Market Analysis

Ethereum Sets User Record As Price Lags Far Behind Network Growth

2 min read

In a striking display of user engagement, Ethereum has recently achieved record levels of activity, even as its native token struggles to reflect this vibrancy in its market price. On the heels of BlackRock’s staked Ethereum fund debuting with an impressive $155 million on its first trading day, surpassing the initial performance of the firm’s Bitcoin ETF, the narrative surrounding Ethereum remains complex and multifaceted.

As of February 2026, daily active addresses on the Ethereum network have surged to nearly 2 million, eclipsing previous peaks seen during the 2021 bull market, according to analytics firm CryptoQuant. Additionally, interactions with smart contracts have skyrocketed to over 40 million per day, and approximately 37 million ETH—nearly 30% of the total supply—are now locked in staking contracts. These figures indicate a level of network utilization that is unprecedented in Ethereum’s history.

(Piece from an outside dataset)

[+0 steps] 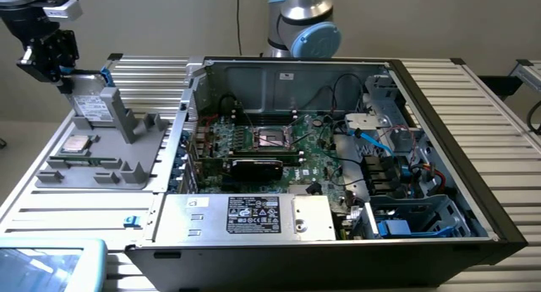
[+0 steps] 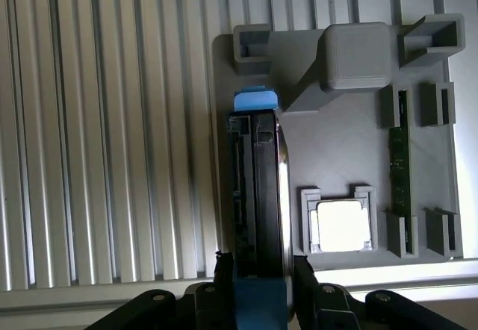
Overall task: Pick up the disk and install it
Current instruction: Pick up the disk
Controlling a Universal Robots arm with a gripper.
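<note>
- While the gripper (image 1: pixel 63 83) stood low over the flat silver-grey metal disk with a white printed label and bright blue plastic rails (image 1: pixel 89 107), the step in hand was judged to be the grasp.
- The disk stood on edge in a slot of the moulded grey plastic fixture tray (image 1: pixel 101 171), to the exterior view's left of the open black computer case (image 1: pixel 287 83).
- The jaws were partly open and straddled one blue-railed end of the disk, one finger beside each flat face. A thin gap showed on one side, so no firm hold was evident.
- For a sound grasp, the pincer should be centred across the disk's thickness and closed evenly on both faces. The lift should run straight out of the slot, without tilt, to avoid binding against the tray's upright grey post (image 1: pixel 123 118).
- The wrist view supplied the finger alignment: the gripper (image 2: pixel 261 270) flanked the disk (image 2: pixel 258 181) seen edge-on. A small square silver chip (image 2: pixel 342 225) lay apart in its own pocket.
- The exterior view supplied the disk's upright stance, its label and the case interior.
</note>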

Despite this bustling activity, the price of Ether has plummeted by more than 55% from its August 2025 high of around $4,953. Over the past six months alone, the token has seen a decline of roughly 30%. The disconnect between Ethereum’s robust network activity and its declining price has left many analysts puzzled. They suggest that capital flows and increased exchange deposits are now more indicative of Ether’s price movements than on-chain usage, marking a significant shift from earlier market behaviors observed in 2018 and 2021, where heightened activity typically corresponded with rising prices.

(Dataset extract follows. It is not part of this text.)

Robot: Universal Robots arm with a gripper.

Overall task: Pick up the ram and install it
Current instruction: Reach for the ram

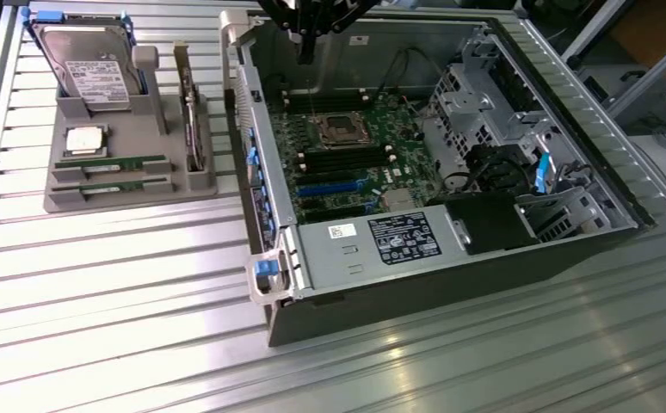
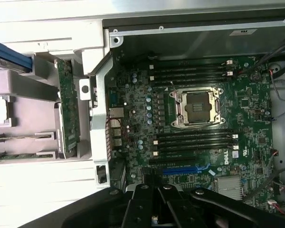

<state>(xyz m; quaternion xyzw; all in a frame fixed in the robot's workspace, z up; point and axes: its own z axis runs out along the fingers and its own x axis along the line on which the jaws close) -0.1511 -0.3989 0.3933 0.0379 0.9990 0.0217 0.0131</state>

Furthermore, while Ethereum holds approximately $162 billion in stablecoin supply—accounting for around 52% of the global market—this liquidity has not translated into a corresponding spike in Ether’s value. Part of the issue stems from the evolution of the Ethereum ecosystem itself; the shift towards Layer 2 solutions has redirected economic benefits away from ETH holders and towards Layer 2 operators and sequencers. This transition has meant that while total network usage climbs, the base layer is losing fee revenue share to competing networks.

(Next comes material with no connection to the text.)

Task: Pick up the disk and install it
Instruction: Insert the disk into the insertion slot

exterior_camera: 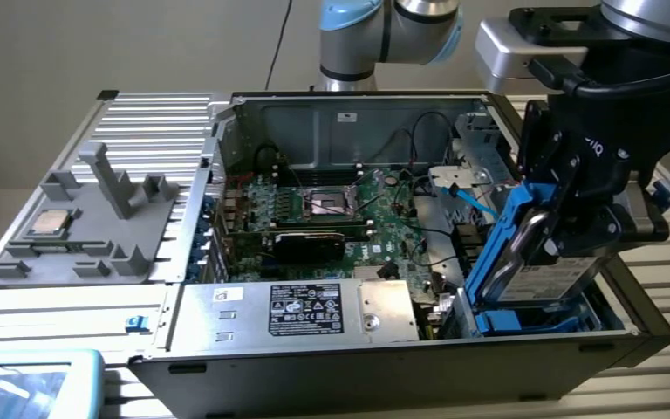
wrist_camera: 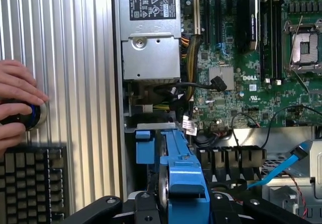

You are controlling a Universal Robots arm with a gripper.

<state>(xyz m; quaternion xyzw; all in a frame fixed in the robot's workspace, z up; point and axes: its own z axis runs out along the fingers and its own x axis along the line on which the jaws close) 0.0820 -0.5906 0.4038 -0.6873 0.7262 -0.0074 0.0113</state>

Interestingly, supply dynamics present a different narrative. Exchange reserves have dipped to an all-time low of 16 million ETH, down 30% from 2023 levels. This reduction suggests that many holders are opting to withdraw their assets from exchanges, favoring cold storage and staking—strategies that may alleviate selling pressure in the long run, though they don’t guarantee a price rebound. As Ethereum navigates these challenges, the crypto community remains watchful, keen to see how this intricate interplay between user engagement and market sentiment unfolds.